Below are entries. Pull out all lines containing "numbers".

◆ ◆ ◆ ◆ ◆

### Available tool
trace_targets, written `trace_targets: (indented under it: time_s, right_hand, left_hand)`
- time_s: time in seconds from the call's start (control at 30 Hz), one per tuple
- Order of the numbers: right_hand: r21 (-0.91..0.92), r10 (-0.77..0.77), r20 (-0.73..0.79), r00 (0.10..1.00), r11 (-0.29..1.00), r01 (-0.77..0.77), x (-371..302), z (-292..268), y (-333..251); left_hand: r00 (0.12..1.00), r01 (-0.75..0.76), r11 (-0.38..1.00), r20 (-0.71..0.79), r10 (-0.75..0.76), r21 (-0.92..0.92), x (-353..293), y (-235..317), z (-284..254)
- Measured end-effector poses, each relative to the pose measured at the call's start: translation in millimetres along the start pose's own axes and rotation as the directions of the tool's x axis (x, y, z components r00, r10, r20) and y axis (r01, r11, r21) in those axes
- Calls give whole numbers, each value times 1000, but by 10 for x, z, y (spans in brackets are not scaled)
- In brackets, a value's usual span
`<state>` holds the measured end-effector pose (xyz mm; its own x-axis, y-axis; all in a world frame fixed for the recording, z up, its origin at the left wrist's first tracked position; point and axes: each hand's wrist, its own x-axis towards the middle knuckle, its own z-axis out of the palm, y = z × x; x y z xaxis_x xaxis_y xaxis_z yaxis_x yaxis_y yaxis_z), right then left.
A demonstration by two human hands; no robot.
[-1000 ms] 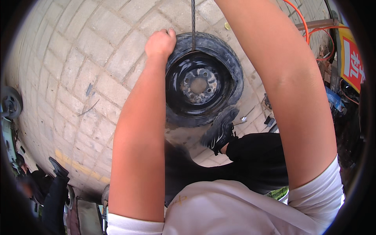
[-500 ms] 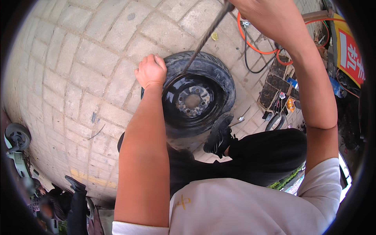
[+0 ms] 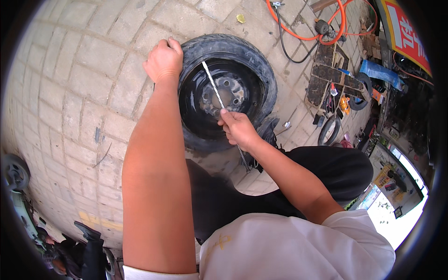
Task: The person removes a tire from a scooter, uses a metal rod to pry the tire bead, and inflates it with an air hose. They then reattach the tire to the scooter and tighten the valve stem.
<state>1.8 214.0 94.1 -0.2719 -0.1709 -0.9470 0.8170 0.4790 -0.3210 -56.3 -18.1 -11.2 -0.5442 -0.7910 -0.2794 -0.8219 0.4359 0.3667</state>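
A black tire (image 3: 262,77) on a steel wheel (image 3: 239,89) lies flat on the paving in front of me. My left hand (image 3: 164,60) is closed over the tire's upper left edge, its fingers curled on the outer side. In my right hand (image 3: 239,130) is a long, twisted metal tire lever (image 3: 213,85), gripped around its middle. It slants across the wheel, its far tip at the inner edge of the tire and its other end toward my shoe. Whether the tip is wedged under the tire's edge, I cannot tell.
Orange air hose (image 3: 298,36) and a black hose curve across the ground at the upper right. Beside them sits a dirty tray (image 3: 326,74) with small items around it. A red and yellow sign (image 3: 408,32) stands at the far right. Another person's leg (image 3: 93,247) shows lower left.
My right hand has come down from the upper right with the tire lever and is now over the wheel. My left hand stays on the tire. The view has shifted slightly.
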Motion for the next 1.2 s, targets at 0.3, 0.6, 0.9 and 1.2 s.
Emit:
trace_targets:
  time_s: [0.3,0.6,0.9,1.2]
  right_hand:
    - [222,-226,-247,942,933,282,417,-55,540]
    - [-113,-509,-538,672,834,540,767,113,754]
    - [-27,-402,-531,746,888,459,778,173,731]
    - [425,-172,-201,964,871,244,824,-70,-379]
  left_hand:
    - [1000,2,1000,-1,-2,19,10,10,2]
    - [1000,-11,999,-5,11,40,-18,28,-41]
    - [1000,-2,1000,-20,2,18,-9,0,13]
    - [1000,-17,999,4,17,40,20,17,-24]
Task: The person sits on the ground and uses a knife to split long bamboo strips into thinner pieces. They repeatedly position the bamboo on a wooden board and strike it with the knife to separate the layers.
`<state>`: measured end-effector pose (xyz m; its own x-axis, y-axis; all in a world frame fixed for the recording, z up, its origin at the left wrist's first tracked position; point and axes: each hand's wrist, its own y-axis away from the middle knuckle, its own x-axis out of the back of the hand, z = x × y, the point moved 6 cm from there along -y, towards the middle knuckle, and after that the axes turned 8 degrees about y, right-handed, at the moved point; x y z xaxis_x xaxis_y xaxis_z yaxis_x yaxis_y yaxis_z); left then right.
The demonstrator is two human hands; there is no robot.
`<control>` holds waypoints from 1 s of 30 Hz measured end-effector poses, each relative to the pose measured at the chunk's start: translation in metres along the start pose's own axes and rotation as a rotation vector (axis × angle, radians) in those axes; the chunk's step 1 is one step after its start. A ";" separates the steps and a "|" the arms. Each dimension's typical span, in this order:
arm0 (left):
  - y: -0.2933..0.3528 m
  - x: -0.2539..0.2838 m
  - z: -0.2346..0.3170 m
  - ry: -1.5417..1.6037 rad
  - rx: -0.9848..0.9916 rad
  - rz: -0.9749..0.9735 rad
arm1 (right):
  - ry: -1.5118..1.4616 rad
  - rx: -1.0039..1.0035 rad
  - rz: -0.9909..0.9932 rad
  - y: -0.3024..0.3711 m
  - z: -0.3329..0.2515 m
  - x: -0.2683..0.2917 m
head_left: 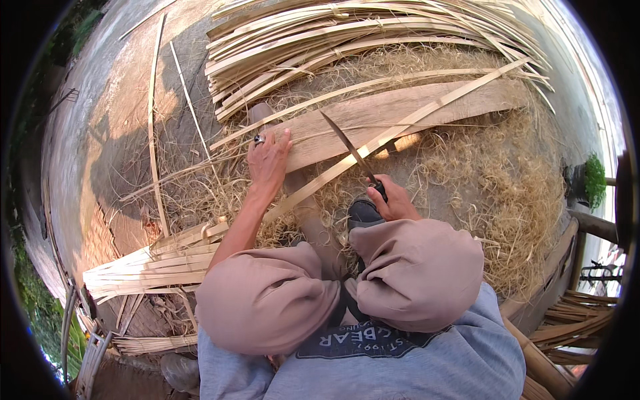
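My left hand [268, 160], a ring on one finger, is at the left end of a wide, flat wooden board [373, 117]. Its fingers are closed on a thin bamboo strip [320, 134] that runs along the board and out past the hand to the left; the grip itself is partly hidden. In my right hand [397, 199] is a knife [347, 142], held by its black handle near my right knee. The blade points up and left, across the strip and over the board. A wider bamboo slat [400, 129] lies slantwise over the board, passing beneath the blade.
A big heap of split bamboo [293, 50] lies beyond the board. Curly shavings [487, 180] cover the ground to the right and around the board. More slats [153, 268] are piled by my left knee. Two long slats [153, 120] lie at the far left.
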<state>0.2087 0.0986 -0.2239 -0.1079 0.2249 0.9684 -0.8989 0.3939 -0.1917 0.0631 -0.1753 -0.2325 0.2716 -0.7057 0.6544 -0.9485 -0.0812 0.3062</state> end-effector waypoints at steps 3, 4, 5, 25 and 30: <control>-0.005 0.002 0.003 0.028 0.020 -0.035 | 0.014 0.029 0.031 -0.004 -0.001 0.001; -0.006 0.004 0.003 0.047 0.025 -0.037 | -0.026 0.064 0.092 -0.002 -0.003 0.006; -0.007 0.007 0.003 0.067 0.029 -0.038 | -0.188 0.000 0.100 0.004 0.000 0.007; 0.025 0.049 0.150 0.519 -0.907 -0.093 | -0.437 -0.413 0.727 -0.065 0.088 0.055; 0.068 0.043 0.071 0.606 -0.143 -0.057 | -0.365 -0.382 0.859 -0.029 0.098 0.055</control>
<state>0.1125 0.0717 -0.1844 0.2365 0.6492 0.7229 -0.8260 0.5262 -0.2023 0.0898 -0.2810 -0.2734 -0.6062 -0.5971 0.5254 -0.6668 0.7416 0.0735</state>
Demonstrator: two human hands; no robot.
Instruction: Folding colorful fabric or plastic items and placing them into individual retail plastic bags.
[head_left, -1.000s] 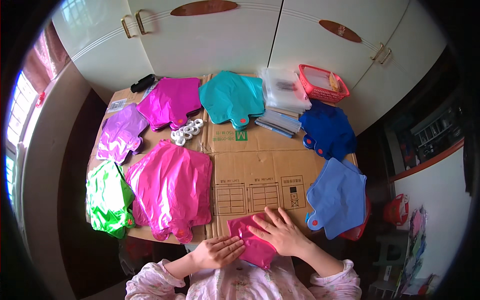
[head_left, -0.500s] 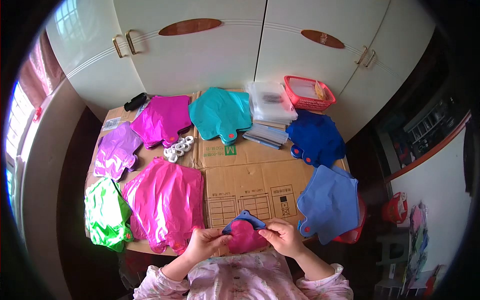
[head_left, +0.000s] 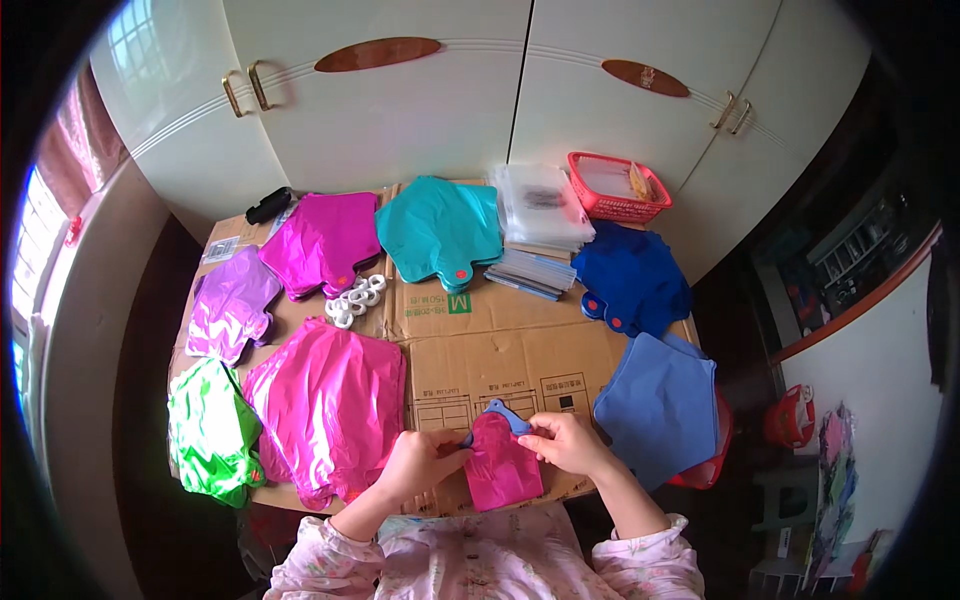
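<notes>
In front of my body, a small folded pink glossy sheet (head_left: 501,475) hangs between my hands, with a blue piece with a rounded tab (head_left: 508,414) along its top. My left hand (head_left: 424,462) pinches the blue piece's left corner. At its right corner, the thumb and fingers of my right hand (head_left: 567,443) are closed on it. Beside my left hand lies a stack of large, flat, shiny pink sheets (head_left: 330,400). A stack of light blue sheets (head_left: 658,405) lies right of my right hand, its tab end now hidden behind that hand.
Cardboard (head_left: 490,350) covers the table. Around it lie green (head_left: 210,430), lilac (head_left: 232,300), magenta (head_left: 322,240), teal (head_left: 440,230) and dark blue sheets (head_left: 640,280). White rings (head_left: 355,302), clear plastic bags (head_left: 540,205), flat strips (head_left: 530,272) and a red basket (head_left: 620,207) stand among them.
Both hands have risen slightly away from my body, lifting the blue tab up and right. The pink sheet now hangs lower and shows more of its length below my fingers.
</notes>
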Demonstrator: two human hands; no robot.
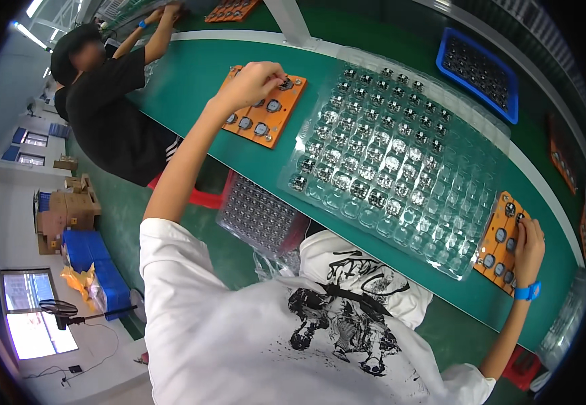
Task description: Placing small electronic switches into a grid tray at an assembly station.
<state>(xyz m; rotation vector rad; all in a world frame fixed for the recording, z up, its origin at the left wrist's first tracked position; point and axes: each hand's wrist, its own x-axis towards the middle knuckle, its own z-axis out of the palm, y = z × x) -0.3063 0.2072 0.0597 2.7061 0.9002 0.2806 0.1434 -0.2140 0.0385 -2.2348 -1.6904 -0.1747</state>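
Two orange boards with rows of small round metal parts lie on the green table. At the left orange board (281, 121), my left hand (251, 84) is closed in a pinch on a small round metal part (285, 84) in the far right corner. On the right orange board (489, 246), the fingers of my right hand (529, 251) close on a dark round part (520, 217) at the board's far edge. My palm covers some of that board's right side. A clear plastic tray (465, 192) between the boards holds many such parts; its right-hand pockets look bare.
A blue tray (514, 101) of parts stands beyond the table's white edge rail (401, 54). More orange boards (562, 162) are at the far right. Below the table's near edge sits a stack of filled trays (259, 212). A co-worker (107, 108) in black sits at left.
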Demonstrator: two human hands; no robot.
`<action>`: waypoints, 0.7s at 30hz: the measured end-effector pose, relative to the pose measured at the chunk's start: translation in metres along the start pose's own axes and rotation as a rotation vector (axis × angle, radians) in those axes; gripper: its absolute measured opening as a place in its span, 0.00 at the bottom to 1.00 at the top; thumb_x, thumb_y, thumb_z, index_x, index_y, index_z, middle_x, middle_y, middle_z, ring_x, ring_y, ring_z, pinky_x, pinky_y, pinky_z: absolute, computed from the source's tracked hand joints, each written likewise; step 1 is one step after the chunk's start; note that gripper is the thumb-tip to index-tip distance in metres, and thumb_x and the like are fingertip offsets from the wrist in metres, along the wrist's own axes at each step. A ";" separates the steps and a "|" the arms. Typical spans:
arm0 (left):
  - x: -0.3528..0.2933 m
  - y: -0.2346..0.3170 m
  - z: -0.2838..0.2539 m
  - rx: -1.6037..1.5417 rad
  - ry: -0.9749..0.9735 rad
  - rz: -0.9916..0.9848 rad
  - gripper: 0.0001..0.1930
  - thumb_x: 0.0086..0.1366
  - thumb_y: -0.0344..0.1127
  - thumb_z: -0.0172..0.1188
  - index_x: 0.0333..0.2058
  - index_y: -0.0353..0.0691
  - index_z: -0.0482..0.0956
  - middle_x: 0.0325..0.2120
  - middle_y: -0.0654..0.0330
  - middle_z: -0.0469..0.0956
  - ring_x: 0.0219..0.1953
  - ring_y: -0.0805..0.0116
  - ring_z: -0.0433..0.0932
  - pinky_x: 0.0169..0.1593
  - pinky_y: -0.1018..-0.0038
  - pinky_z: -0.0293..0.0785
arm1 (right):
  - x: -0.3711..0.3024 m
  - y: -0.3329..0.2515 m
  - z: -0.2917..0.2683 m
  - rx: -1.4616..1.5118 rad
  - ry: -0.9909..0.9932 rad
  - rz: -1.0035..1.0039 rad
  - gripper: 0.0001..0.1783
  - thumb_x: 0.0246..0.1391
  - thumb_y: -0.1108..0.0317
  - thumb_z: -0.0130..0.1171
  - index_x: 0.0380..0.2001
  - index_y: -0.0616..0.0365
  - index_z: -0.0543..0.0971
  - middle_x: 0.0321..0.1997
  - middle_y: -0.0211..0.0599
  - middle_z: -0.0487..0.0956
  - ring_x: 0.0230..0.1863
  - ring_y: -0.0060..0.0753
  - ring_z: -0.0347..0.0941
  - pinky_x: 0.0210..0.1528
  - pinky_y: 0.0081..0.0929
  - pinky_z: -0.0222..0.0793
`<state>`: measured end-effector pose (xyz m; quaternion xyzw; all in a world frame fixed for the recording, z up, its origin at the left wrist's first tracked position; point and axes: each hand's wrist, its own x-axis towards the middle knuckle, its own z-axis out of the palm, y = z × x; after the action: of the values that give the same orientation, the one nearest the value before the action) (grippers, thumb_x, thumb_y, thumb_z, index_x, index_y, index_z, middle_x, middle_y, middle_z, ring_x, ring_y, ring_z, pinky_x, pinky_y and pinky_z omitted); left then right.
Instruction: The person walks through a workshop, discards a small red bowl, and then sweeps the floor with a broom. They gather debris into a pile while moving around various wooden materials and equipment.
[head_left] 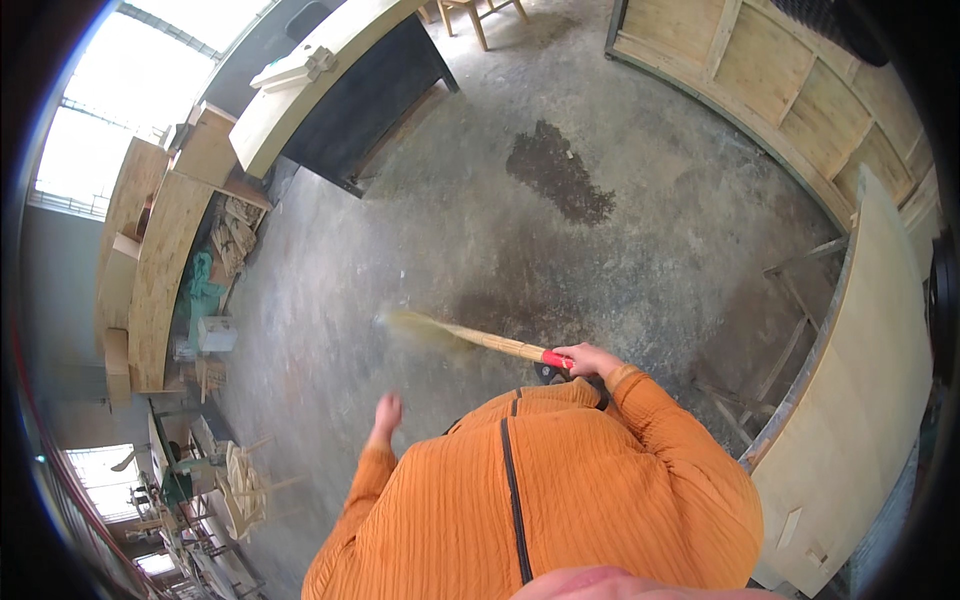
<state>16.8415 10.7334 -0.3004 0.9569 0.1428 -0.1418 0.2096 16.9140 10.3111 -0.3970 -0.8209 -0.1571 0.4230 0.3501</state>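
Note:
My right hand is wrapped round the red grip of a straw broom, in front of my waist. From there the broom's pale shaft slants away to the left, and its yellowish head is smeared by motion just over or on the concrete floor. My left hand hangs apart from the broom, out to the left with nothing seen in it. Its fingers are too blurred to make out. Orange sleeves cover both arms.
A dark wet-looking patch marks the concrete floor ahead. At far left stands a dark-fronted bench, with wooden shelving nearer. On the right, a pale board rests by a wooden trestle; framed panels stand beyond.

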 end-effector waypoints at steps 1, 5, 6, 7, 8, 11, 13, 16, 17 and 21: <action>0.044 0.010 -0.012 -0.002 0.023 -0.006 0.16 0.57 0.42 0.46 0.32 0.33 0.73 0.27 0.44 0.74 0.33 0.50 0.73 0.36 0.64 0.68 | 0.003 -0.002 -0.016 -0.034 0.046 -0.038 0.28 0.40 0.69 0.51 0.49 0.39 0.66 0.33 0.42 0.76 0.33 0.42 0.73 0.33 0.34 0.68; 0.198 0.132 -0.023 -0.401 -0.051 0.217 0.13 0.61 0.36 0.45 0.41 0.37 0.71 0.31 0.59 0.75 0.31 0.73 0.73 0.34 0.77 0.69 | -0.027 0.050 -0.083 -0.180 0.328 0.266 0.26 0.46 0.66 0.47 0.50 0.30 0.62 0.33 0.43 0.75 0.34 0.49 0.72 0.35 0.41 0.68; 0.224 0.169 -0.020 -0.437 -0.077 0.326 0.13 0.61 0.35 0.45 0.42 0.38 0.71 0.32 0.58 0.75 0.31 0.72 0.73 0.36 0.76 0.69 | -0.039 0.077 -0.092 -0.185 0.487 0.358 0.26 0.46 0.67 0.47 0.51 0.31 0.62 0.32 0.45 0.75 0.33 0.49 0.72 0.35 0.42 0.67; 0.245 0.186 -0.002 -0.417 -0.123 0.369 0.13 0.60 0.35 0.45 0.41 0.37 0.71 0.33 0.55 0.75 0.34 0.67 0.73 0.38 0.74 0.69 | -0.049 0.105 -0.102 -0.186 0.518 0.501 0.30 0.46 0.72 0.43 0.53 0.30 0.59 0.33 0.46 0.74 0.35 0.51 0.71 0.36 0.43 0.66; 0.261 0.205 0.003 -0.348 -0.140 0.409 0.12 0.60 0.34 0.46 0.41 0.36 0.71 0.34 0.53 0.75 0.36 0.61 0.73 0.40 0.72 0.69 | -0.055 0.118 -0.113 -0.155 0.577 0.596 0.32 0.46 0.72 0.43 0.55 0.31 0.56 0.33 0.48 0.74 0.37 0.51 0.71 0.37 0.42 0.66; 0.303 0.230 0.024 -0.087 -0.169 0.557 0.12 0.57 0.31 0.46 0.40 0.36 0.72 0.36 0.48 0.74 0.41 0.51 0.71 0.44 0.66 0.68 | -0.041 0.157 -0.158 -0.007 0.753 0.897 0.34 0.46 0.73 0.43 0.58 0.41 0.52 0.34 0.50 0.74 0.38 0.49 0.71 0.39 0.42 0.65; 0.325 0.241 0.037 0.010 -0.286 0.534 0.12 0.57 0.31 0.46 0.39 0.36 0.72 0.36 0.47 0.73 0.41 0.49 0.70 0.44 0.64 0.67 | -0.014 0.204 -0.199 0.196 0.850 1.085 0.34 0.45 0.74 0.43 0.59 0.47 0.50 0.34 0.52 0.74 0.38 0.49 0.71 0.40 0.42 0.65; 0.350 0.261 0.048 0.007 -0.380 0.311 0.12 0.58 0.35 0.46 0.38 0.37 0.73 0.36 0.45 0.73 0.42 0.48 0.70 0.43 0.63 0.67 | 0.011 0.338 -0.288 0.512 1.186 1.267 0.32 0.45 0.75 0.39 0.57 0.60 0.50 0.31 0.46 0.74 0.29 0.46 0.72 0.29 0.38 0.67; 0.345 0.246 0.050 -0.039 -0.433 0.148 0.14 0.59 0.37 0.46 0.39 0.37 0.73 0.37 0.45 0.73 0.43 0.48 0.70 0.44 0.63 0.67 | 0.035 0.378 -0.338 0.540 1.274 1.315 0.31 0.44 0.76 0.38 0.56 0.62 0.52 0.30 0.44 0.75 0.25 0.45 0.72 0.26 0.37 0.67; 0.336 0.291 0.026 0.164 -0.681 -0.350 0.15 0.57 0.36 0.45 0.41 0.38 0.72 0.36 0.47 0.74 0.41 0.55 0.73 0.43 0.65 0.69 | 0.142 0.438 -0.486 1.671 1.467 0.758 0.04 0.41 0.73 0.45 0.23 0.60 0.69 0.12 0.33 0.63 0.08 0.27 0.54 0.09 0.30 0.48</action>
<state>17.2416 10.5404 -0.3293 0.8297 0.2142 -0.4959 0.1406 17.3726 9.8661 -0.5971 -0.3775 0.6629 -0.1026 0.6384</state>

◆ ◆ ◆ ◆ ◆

• Answer to this exercise:
- Order of the numbers: right_hand: r21 (-0.91..0.92), r10 (-0.77..0.77), r20 (-0.73..0.79), r00 (0.10..1.00), r11 (-0.29..1.00), r01 (-0.77..0.77), x (-371..302), z (-292..268), y (-333..251); left_hand: r00 (0.12..1.00), r01 (-0.75..0.76), r11 (-0.38..1.00), r20 (-0.71..0.79), r10 (-0.75..0.76), r21 (-0.92..0.92), x (-353..293), y (-235..317), z (-284..254)
- Calls give whole numbers, each value times 1000, but by 10 for x, z, y (spans in brackets are not scaled)

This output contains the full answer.